• TASK DIRECTIONS: Please return exactly the lines from the beginning of the listing up to and including the line with "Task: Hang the", with no pictures.

■ ■ ■ ■ ■ ■ ■

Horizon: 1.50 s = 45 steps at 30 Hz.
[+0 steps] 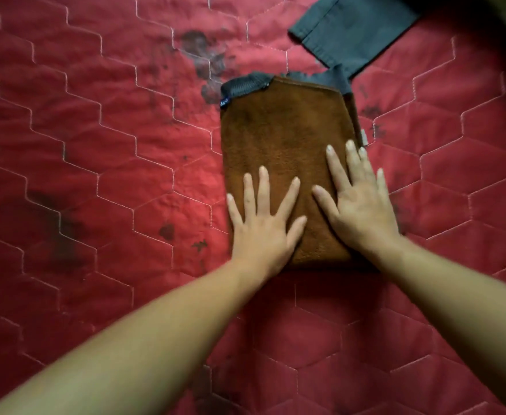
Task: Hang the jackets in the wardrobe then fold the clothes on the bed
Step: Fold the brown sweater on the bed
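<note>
both hands, left hand and right hand, flat with fingers spread on folded brown garment; long axis runs away from person; red quilt beneath.

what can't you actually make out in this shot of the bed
Head view, grey garment: cut off by the top edge.
Head view, brown folded garment: near part covered by the left hand and right hand.
Head view, blue label: too small to read.
</note>
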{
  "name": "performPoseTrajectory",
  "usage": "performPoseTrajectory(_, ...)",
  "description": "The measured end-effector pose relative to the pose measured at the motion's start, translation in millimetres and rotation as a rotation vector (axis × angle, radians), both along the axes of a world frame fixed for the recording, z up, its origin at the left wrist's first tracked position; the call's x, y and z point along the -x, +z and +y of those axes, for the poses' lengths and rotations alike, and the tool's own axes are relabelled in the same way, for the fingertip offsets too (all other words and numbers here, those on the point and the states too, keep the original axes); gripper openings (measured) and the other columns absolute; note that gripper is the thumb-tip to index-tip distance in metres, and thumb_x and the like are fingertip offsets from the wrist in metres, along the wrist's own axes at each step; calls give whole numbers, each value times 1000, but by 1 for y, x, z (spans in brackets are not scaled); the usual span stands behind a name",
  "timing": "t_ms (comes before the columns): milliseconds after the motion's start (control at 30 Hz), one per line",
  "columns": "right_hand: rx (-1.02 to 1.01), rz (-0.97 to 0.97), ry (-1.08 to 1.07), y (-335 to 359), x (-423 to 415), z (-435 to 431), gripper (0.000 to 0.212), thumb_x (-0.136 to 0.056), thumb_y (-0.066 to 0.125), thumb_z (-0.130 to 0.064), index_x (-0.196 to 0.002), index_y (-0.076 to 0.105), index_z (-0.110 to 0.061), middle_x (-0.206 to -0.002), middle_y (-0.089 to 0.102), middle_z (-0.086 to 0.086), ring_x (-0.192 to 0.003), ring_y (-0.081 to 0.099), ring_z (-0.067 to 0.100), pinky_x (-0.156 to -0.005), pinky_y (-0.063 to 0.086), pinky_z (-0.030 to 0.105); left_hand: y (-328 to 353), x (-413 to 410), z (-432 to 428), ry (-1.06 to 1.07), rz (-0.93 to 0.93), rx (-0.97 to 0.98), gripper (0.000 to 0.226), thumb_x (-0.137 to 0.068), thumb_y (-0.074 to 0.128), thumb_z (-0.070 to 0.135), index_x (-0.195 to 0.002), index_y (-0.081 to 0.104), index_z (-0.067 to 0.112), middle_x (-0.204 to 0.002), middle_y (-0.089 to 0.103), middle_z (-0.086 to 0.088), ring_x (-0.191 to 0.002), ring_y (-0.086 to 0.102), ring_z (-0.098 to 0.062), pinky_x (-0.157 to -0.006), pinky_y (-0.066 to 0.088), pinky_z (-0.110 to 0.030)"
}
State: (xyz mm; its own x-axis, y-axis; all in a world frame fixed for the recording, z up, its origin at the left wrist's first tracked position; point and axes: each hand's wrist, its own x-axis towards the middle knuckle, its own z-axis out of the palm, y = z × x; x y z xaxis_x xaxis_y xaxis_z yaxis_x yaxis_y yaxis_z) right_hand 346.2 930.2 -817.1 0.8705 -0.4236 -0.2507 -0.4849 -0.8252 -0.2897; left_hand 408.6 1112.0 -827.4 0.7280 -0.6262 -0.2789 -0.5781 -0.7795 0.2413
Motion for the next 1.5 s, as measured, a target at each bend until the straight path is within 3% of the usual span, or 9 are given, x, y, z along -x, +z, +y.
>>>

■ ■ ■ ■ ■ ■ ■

• OUTPUT OF THE EXERCISE:
Horizon: 1.50 s = 45 steps at 30 Hz.
[+0 steps] 
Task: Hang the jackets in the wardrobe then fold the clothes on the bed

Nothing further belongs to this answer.